The company said it is calling off the studies became of an imbalance in the number deaths in the study and on the recommendation of an independent Drug Safety Monitoring Board involved in the study. Treatment of already enrolled patients with the drug will, however, continue.
The phase II study was to assess the optimal starting dose of the drug in patients with the disease.
Investigators had reported all deaths to be unrelated to the study drugs. Roche said the numerical imbalance has been noticed in the number of deaths across the four arms of the study -- three arms with Cera and one with another drug darbepoetin alfa -- and it believed this could be in part by deaths reported to be due to the progression of the underlying cancer (stage IIIb and IV of non-small cell lung cancer).

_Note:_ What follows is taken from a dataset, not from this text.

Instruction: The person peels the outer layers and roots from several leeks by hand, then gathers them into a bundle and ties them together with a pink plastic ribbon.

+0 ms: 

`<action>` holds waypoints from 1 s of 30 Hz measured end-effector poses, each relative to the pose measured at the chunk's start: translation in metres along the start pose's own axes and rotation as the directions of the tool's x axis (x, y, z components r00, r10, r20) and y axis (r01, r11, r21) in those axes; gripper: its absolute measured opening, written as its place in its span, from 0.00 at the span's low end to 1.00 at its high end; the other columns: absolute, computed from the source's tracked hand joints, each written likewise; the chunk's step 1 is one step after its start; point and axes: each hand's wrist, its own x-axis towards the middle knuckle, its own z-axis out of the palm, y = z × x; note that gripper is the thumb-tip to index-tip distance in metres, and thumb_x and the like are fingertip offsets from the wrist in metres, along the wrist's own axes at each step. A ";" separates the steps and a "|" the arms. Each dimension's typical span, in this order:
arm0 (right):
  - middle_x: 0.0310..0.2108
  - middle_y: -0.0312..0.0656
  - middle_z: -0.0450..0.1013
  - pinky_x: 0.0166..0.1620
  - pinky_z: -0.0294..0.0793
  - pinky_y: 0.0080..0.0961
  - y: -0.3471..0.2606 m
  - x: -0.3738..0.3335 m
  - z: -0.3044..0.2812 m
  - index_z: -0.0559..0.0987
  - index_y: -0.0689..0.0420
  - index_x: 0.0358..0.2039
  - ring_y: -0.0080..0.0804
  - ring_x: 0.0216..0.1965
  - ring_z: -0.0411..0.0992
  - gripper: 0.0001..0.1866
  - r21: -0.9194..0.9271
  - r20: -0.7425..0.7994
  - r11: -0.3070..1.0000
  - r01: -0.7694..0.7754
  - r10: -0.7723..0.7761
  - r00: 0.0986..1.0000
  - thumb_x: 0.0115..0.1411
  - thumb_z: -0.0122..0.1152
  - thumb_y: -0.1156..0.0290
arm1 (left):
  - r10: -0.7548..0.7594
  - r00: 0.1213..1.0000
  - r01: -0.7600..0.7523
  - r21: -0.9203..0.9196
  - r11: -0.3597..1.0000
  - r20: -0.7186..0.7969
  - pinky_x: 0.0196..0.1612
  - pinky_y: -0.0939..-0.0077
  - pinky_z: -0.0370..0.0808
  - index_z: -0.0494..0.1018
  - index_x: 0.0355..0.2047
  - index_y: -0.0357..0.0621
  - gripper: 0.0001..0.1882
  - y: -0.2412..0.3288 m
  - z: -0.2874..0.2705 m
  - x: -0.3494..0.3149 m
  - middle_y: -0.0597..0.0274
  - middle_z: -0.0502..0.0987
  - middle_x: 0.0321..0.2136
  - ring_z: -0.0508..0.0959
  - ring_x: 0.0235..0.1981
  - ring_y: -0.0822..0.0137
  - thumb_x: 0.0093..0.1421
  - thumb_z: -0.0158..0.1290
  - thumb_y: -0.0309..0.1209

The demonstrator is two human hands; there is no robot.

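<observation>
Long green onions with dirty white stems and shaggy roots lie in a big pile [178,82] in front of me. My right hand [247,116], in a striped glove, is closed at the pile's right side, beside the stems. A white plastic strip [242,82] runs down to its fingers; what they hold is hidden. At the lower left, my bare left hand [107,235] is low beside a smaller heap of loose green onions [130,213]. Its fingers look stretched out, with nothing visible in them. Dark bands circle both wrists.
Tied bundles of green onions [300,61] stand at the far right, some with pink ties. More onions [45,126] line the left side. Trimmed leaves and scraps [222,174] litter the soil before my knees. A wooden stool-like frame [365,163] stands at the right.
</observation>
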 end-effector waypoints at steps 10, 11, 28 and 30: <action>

The company has not noticed any such imbalance in previously completed studies using Cera in cancer patients receiving chemotherapy. In an ongoing study in Japan, there have been no reported deaths during the clinical trial period.
Cera forms part of a class of drugs that contain a natural protein, erythropoietin (EPO), which counters anemia by boosting the body's production of red blood cells.
Drug company Amgen had reported higher death risk among patients taking its drug Aranesp, which also contains EPO. Its another drug, Epogen, and Johnson & Johnson's drugs Procrit and Eprex also belong to this class.
There are 153 patients who are participating in the study. Roche said safety data from the patients continuing in the study will be closely monitored in association with the Drug Safety Monitoring Board. It is also investigating the potential causes for the imbalance.
Roche's Cera product has a brand name, Mircera. The company did not say how many deaths have taken place in the four arms of the trial.
Meanwhile, the company said its another drug, Avastin, has been recommended for use in Japan in patients with advanced or recurrent colorectal cancer. A formal approval should be coming by mid-year, the company said. The drug is expected to have potential sale of $8 billion a year. It works by stopping blood supply to tumors. It has already secured approval for the drug in the U.S. and Europe for treatment of colorectal cancer and non-small cell lung cancer.